WHAT YOU NEED TO DO :: Retype verbatim the lines of the listing, from the very first through the line with "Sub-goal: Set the".

◇ ◇ ◇ ◇ ◇ ◇ ◇

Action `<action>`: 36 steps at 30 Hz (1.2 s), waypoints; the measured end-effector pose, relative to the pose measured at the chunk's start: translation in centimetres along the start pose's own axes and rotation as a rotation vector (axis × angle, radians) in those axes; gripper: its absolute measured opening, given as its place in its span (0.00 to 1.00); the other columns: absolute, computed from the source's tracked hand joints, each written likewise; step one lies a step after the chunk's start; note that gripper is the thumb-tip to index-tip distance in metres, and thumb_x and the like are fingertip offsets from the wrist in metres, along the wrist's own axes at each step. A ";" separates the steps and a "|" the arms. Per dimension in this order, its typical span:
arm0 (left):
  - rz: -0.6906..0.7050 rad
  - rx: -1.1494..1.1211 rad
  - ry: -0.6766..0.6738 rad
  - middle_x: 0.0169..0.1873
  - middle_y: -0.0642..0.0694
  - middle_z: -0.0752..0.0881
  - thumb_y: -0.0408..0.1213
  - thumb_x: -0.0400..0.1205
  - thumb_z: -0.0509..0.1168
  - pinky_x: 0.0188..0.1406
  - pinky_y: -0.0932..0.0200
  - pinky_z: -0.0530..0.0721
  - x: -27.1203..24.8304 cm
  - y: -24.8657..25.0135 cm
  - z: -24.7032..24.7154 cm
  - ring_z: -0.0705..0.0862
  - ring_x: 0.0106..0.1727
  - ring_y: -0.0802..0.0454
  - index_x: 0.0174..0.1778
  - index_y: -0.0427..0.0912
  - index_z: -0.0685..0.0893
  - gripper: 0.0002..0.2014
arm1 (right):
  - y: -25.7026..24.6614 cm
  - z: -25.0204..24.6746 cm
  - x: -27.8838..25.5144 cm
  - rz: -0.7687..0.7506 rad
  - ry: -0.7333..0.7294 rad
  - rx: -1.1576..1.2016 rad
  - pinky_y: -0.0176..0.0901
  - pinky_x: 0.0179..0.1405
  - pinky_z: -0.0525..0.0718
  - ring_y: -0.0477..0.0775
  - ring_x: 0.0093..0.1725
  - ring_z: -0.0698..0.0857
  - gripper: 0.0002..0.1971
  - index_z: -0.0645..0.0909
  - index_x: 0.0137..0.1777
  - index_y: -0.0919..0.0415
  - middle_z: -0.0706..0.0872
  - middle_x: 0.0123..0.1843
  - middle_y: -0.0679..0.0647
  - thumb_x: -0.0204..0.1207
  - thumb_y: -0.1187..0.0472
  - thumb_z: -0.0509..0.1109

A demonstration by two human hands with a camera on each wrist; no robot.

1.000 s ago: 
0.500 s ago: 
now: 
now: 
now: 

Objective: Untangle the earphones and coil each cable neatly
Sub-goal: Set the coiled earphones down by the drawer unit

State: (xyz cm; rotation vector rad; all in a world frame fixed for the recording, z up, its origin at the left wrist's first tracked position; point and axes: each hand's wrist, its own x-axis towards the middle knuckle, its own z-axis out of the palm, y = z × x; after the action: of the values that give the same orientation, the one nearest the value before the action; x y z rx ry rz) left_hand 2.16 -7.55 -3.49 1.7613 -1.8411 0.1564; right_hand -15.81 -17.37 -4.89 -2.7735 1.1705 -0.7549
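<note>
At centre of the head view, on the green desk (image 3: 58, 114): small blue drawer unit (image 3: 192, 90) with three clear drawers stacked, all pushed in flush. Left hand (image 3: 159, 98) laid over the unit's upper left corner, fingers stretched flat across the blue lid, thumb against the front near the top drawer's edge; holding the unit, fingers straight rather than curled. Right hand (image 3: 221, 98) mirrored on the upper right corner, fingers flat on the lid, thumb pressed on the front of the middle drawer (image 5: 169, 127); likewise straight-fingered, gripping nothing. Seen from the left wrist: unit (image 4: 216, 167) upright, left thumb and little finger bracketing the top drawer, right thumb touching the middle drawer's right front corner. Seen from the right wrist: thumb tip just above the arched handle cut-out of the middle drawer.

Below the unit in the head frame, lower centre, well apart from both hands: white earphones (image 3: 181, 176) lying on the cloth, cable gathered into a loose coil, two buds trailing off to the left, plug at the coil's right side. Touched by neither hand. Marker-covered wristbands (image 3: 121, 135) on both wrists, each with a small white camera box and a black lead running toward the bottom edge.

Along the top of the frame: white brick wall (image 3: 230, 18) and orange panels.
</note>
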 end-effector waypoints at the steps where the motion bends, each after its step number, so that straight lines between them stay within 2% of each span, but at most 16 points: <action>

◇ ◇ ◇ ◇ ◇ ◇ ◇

OUTPUT ::
Action `<action>`: 36 steps at 30 Hz (1.2 s), waypoints; the measured end-effector pose, relative to the pose measured at the chunk's start: translation in centimetres along the start pose's own axes and rotation as a rotation vector (axis × angle, radians) in those axes; gripper: its absolute measured opening, given as its place in its span (0.00 to 1.00); the other columns: absolute, computed from the source's tracked hand joints, each written likewise; step one lies a step after the chunk's start; note that gripper is the thumb-tip to index-tip distance in metres, and thumb_x and the like are fingertip offsets from the wrist in metres, along the wrist's own axes at each step. A ";" separates the steps and a "|" the arms. Per dimension in this order, its typical span:
arm0 (left):
  - rz: -0.6906..0.7050 rad
  - rx: -1.1494..1.1211 rad
  - ry: -0.6766..0.6738 rad
  - middle_x: 0.0169..0.1873
  - middle_y: -0.0642..0.0694
  - middle_z: -0.0752..0.0881
  - thumb_y: -0.0408..0.1213
  - thumb_x: -0.0400..0.1205
  - thumb_z: -0.0509..0.1168
  - pinky_x: 0.0188..0.1406
  - pinky_y: -0.0932..0.0200
  - pinky_z: -0.0530..0.0721
  - x: -27.1203..24.8304 cm
  - y: -24.8657..25.0135 cm
  - z: -24.7032..24.7154 cm
  - ring_z: -0.0705..0.0862
  - ring_x: 0.0106..0.1727
  - ring_y: -0.0802..0.0454
  - index_x: 0.0174..0.1778
  - index_y: -0.0427..0.0912
  - index_z: -0.0685..0.0893
  - gripper: 0.0002..0.2014
arm1 (right):
  - y: -25.7026..24.6614 cm
  - z: -25.0204..24.6746 cm
  - x: -27.8838..25.5144 cm
  - rz: -0.7687..0.7506 rad
  - ry: -0.7333..0.7294 rad
  - rx: -1.1576..1.2016 rad
  - pinky_y: -0.0176..0.0901
  - pinky_x: 0.0179..0.1405
  - pinky_z: -0.0525..0.0718
  - ring_y: -0.0477..0.0775
  - ring_x: 0.0093..0.1725
  - ring_z: -0.0698..0.0857
  - gripper: 0.0002..0.1971
  - index_z: -0.0645..0.0909
  - index_x: 0.0137..0.1777
  - index_y: -0.0919..0.0415
  - middle_z: -0.0706..0.0872
  - middle_x: 0.0123..0.1843
  - middle_y: -0.0679..0.0647
  - thumb_x: -0.0204..0.1207
  - thumb_y: -0.1187..0.0472
  - thumb_z: -0.0509..0.1109

A demonstration by two human hands with a camera on each wrist; no robot.

1.000 s ago: 
0.500 s ago: 
now: 
now: 
now: 

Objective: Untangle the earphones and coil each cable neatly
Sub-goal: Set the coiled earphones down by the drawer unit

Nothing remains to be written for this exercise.